Advocates for computerized trading say, “What’s the harm?  Computers can do it better, faster and cheaper”.  However, a computer can’t reason; it can only follow the instructions of the person that programmed it.  Now that there are no specialists, there is no depth to the market.   Meaning, if a large order to sell 1,000,000 shares is placed, but there are only enough buy orders on the other side to absorb 500,000 shares, the computer will seek orders at lower and lower prices until it completes the transaction.  Sometimes, it will exhaust all the available orders at recent prices, and then seek orders at any price – even orders left in the system accidentally at 1 cent.  When this scenario happens, it’s called a “flash crash” (source: Wikipedia)

For example: On May 5th, 2010

Exelon Corporation, one of the largest, most powerful utilities in the world, worth $30 billion at the time was briefly worthless.

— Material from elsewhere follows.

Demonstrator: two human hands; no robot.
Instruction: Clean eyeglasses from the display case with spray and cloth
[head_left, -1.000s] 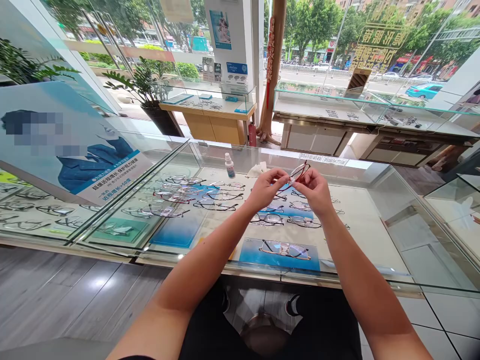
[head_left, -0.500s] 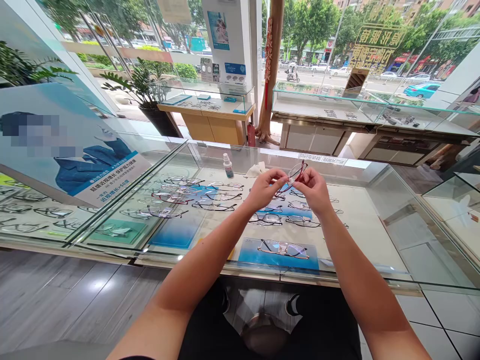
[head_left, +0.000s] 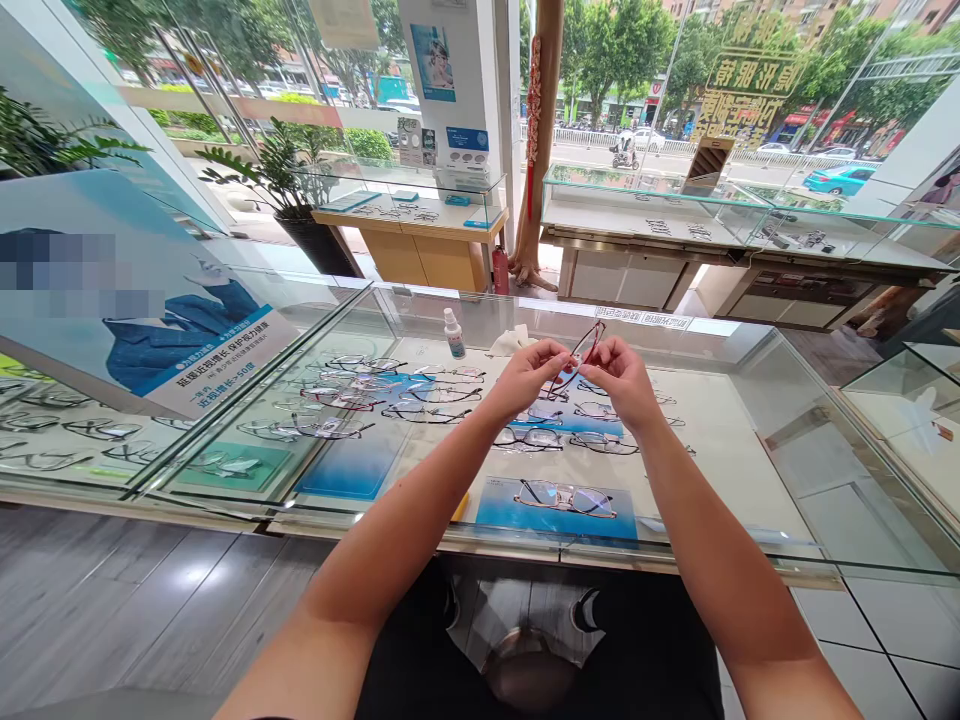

The stock opened at $43.35, hit zero at 2:50 pm and closed that day at $41.86.

Another on that day was Boston Beer Company, maker of Sam Adams.  After opening at $59.44, the stock hit $0 for a moment and later closed at $55.82.

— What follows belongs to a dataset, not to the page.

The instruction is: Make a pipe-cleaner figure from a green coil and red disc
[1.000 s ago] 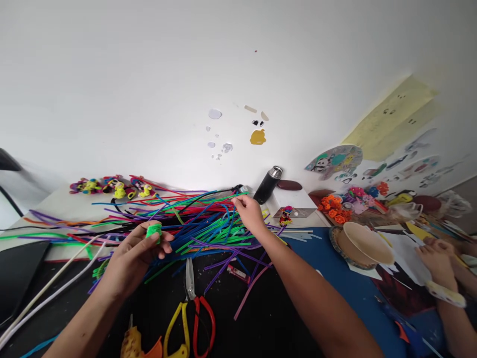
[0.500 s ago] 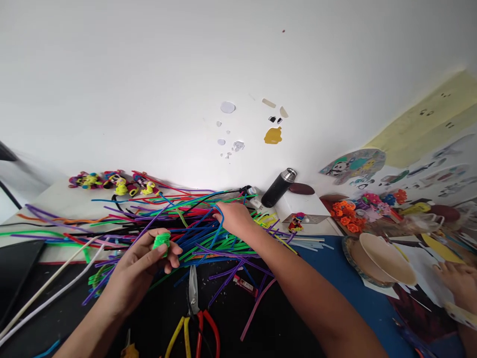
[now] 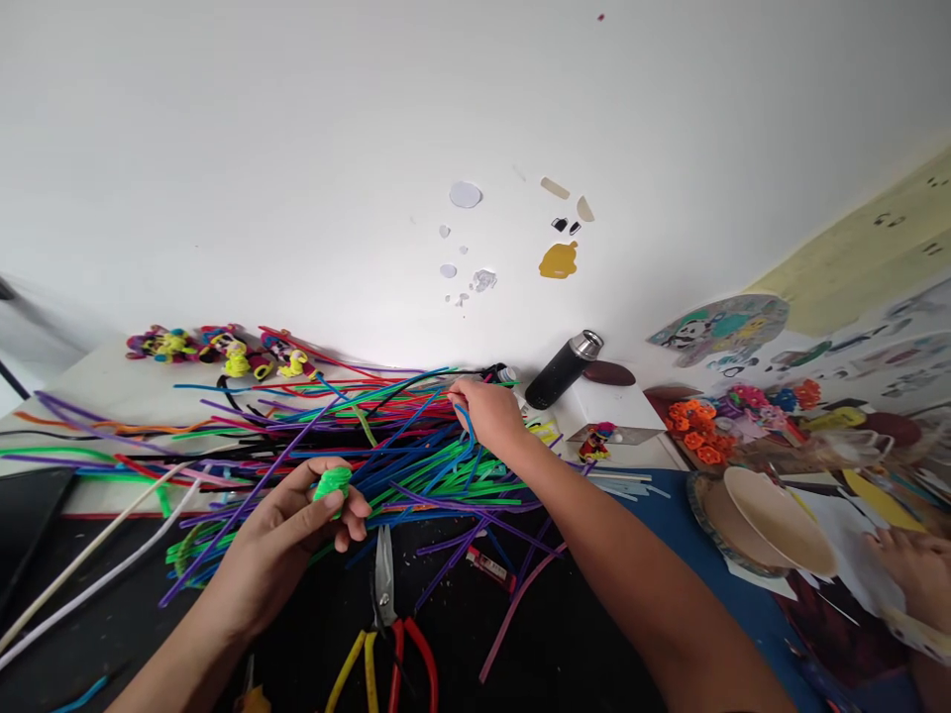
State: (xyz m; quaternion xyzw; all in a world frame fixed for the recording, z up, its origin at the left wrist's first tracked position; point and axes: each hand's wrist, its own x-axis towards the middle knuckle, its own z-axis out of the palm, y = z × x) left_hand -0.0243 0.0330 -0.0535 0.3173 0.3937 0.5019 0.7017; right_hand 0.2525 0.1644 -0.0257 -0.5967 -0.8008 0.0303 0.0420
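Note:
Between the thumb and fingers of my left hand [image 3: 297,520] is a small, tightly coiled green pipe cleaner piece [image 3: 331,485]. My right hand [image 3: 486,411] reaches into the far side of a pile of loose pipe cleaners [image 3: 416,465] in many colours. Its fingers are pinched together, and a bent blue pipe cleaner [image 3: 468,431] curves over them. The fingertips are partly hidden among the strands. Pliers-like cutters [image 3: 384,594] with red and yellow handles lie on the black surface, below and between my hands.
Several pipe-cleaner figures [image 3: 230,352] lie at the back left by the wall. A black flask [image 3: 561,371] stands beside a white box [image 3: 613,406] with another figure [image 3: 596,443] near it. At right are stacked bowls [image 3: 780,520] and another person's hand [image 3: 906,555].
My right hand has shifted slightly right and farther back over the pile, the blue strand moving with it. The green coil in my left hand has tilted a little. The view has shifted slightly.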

Accenture, opened at $41.94, hit zero at 2:50 pm and later closed at $41.09.

That same day, famed auction house Sotheby’s stock opened at $34.61 and spiked to $100,000 per share for a moment and finished $33 later that day.

Source: The Wall Street Journal, Stephen Grocer May 6, 2010 5:47 pm with more details about the 2010 Flash Crash here.

Years ago, it would take days or weeks for news or rumors to affect the price of a stock; today, it’s instantaneous.  Stock market swings and corrections that previously took months to settle out now seem accelerated and happen in days.

Algorithms… Evolution or Revolution

What can you do about it?  These changes make research and analysis more important than ever before.  Investors must adapt to the new climate.  A process to determine the real value of the companies becomes invaluable in identifying buying opportunities to capitalize when the computers go haywire.  Buying anything because it’s being suggested in the media is not a sound strategy.  In short, you must redefine the process for investing.

Part of adapting means that you must be ready for volatility.  Volatility causes discomfort and strife in the short run, but also opportunities for the long run.

Investors today more than ever seem to want to latch on to easy ideas and hot concepts, like marijuana stocks or Bitcoin in pursuit of getting rich quick. They rarely know the particulars of a company’s balance sheet or if it has solid fundamentals, increasing sales, competent management and growing cash flow. All these things require a little bit of homework, but they can save you thousands of dollars by helping you avoid bad ideas.